▶ Work task: Check every line of the data below for "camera". Copy each one that has it.

------------------------------

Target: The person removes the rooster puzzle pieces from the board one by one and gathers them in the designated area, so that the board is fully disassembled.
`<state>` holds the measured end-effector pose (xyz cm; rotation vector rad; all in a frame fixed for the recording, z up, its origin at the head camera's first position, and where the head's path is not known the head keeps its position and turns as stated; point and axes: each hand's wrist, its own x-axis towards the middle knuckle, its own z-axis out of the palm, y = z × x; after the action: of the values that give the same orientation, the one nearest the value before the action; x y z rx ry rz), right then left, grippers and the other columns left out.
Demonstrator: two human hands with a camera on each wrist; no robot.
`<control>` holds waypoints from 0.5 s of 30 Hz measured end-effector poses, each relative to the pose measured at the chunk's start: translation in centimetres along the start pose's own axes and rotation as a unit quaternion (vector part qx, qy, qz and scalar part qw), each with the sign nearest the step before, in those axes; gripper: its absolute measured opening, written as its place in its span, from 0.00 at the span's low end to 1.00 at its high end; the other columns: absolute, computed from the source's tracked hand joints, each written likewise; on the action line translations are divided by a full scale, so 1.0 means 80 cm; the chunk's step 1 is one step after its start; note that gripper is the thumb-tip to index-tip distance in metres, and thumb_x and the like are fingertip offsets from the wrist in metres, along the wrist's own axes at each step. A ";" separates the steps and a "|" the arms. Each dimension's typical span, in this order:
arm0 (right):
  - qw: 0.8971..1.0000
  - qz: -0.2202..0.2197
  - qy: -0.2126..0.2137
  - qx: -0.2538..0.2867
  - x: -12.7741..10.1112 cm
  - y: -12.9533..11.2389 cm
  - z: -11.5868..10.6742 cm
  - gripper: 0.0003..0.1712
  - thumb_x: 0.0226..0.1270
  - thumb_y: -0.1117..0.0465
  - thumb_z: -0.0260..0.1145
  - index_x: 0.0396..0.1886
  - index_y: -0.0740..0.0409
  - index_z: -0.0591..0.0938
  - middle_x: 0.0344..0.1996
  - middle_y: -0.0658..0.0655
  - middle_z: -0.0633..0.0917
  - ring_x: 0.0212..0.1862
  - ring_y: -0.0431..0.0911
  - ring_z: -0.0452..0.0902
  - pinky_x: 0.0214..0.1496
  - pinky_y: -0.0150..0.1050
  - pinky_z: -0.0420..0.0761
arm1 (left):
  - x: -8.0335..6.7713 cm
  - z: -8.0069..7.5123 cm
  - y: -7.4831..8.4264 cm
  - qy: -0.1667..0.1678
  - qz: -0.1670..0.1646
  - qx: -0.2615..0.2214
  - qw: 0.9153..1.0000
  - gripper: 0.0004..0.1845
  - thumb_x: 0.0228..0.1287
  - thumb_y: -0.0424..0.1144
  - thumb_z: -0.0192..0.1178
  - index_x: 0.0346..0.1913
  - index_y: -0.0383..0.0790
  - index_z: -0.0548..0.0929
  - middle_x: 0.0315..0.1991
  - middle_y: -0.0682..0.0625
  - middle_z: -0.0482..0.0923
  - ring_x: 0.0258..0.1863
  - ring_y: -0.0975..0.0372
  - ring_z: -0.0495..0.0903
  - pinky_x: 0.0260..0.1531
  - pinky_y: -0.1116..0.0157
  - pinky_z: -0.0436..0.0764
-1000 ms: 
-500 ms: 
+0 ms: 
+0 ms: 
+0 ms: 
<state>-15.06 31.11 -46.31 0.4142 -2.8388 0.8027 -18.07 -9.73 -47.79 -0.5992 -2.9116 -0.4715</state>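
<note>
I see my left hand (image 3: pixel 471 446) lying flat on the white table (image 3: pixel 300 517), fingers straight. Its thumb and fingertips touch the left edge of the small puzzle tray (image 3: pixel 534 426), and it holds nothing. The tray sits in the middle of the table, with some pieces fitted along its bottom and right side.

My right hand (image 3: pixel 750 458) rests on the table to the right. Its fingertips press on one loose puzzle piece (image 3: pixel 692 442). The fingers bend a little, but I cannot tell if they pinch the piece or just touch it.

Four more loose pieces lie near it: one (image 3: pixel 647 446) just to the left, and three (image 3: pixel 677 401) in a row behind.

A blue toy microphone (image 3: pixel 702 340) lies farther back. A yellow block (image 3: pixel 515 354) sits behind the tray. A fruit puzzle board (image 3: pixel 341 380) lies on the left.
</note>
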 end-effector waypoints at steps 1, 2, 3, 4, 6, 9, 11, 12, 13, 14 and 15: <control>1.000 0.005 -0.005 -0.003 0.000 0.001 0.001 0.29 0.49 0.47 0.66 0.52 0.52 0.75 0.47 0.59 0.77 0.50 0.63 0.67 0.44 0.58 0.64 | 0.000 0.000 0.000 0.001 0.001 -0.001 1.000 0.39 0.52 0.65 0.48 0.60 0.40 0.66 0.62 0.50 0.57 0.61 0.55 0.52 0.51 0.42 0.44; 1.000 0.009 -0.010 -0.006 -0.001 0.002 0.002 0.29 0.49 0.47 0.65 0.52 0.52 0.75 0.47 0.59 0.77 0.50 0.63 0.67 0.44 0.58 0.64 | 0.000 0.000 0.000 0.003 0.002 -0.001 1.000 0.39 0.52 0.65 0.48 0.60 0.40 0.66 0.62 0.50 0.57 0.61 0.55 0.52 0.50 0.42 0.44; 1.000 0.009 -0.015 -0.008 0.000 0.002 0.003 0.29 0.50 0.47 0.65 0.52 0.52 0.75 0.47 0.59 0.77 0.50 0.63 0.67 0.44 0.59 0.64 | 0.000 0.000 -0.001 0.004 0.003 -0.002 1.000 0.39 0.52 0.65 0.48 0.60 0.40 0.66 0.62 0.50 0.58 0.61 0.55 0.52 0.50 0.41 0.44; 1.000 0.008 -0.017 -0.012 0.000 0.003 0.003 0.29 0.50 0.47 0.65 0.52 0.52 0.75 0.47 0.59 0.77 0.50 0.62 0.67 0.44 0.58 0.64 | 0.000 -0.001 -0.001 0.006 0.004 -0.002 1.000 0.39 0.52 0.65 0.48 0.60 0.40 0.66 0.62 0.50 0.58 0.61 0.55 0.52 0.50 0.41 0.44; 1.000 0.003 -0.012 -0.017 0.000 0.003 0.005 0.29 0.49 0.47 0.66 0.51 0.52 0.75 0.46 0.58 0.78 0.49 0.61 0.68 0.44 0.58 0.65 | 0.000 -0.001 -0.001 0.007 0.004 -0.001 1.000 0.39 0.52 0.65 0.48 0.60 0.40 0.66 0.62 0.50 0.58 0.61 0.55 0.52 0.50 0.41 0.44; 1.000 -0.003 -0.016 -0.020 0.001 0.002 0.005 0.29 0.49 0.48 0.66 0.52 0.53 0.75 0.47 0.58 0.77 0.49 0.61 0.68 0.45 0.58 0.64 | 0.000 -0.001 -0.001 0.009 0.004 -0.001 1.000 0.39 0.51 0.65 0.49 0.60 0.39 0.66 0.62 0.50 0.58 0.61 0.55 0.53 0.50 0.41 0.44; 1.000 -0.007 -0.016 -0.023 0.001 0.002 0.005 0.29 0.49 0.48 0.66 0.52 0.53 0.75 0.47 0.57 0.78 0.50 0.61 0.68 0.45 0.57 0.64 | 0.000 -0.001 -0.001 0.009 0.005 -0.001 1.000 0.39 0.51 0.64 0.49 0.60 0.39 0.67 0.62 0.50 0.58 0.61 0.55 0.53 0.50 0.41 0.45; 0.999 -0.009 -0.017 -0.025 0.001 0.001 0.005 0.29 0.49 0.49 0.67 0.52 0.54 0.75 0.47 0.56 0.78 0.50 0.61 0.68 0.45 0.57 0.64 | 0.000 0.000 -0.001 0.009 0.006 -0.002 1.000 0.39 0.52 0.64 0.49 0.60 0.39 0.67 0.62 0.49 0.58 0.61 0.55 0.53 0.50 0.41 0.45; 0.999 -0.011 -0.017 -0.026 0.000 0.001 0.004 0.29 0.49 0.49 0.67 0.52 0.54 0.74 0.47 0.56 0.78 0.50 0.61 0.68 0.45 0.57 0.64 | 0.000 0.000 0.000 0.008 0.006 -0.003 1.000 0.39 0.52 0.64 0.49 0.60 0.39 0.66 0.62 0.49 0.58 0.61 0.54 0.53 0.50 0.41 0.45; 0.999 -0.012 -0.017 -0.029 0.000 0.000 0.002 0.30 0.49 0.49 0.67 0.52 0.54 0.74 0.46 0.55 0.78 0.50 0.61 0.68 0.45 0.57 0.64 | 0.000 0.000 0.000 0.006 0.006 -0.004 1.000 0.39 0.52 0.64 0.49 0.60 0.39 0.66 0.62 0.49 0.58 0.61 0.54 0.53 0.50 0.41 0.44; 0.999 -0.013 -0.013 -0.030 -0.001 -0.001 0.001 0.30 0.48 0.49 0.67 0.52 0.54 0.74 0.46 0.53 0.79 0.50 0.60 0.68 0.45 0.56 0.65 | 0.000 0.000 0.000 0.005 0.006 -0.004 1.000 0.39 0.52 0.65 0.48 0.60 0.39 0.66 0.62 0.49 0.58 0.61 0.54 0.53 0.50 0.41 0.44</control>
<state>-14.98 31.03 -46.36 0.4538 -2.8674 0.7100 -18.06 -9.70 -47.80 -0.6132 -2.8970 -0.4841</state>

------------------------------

▶ Result for this task:
`<state>` holds the measured end-effector pose (xyz cm; rotation vector rad; all in a frame fixed for the recording, z up, its origin at the head camera's first position, and where the head's path is not known the head keeps its position and turns as stated; point and axes: each hand's wrist, its own x-axis towards the middle knuckle, its own z-axis out of the palm, y = z × x; after the action: of the values that give the same orientation, the one nearest the value before the action; x y z rx ry rz), right then left, grippers and the other columns left out.
Demonstrator: two human hands with a camera on each wrist; no robot.

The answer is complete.